With a film called ‘The Glass Key’ (1942) you wouldn’t be surprised to discover glass, shards and glittering splinters as a recurring theme and motif running heavily throughout the film (hell, even the cinematographer’s last name is Sparkhuls!), and you’d be right. Yet there is one extraordinary moment, and one that follows an extraordinary scene, that might be the greatest “escaping through a window” moment I’ve ever witnessed. But let’s get the rest of the movie out of the way first.
‘The Glass Key’ is a tale of political corruption, media manipulation, murder, lust, election-rigging, violence, twisted loyalties, savage beatings, suicide and lethal cuckolding (I don’t know how on earth they got away with this in ’42 but I’m delighted they did). So, in essence, it’s your typical film noir and this one seethes with all the above whilst in possession of dialogue so scrumptious it induces salivation — “My first wife was a second grade cook in a third place joint on fourth street”.

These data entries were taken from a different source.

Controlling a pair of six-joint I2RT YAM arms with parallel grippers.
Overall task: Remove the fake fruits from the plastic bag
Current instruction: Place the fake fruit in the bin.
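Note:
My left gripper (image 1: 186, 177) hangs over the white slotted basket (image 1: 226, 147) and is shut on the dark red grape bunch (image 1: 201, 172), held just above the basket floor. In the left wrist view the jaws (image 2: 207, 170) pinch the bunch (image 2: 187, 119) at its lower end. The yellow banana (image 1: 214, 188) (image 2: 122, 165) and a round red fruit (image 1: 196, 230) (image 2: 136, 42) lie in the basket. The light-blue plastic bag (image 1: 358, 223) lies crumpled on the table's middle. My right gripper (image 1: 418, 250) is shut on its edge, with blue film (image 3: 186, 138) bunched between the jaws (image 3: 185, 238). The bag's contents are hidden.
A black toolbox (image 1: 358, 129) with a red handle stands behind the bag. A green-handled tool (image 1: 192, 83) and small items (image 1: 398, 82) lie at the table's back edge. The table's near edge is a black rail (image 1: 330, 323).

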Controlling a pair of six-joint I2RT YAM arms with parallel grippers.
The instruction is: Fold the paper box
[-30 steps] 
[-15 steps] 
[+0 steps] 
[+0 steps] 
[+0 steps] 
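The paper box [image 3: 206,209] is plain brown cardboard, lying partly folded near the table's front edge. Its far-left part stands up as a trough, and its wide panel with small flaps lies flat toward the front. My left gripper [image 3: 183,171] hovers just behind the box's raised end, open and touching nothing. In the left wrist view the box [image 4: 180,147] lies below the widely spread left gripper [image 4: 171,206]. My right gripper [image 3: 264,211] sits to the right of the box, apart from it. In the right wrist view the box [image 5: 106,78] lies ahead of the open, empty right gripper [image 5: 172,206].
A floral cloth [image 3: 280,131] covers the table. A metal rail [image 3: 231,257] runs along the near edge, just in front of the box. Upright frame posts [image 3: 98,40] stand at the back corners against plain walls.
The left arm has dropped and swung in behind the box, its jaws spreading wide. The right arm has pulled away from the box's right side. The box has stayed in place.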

Brian Donlevy does what he does best by effortlessly combining potential thuggish brutality with a bizarre cuddliness that conceals a shark’s smile that unexpectedly flashes on and off like a malfunctioning neon sign; Lake oozes eroticism purely by the way she talks and moves whilst Ladd simply beams it directly from his face as stoically as a sexually aroused lighthouse.
And the film’s a riveting blast with press and politicians totally under mob control leaving us to decode loyalties, friendships and various sexual dynamics. Is Lake naive or lethal? Is Ladd devoted or a moron? Is Donlevy a killer or a teddy bear? Or both?!
And talking of killer teddy bears, let’s talk about that previously mentioned scene and spectacular glass moment, although it does mean spoiling it to bits. It goes something like this and if you’ve seen the film before then feel free to sing along –
Ladd has been captured by nasty mob boss Nick Varna who leaves him with his looming henchman, Jeff (William Bendix), to set about beating Ladd to a pulp in order to extract vital information. Except it’s less a scene of torture and, instead, one of intense, and violent, flirtation between Ladd and Bendix and is, quite possibly, the only genuinely “romantic” (and certainly the most erotic) relationship in the movie.
And Bendix’s Jeff is one of the most unsettling henchmen in all cinema, looking as though he could kill you with a smothering hug as though ‘Goldfinger’s Oddjob had made a baby with Steinbeck’s Lennie Small. “I’m just a big, good-natured slob”, sez the man the size of a murderous wardrobe.
A broken Ladd knows he has to escape from his top-floor prison. He starts a fire and, in the confusion, breaks a window with a chair and tumbles out onto a roof below. Only this roof is also the glass ceiling of a packed dining room meaning Ladd’s fall is not broken but continued, INCREASED!, as he goes smashing through the shattering barrier and crashing onto the distant dinner table beneath. So that’s BASH! SMASH! CRASH! all in one furious go meaning we’re hit with THREE sonic punctuation marks in a single fall… and it’s extraordinarily exhilarating!
There’s another fantastic moment when two men go flying through a window and straight into an adjacent swimming pool — CRASH! SMASH! SPLASH! — as glass, water and onomatopoeias go flying all over the place.
This film is absolutely fantastic and I can understand why the Coen’s used it as the inspiration for their ‘Miller’s Crossing’ (1990) as despite the fragility of the title ‘The Glass Key’, like Lake herself, is incredibly “well built”.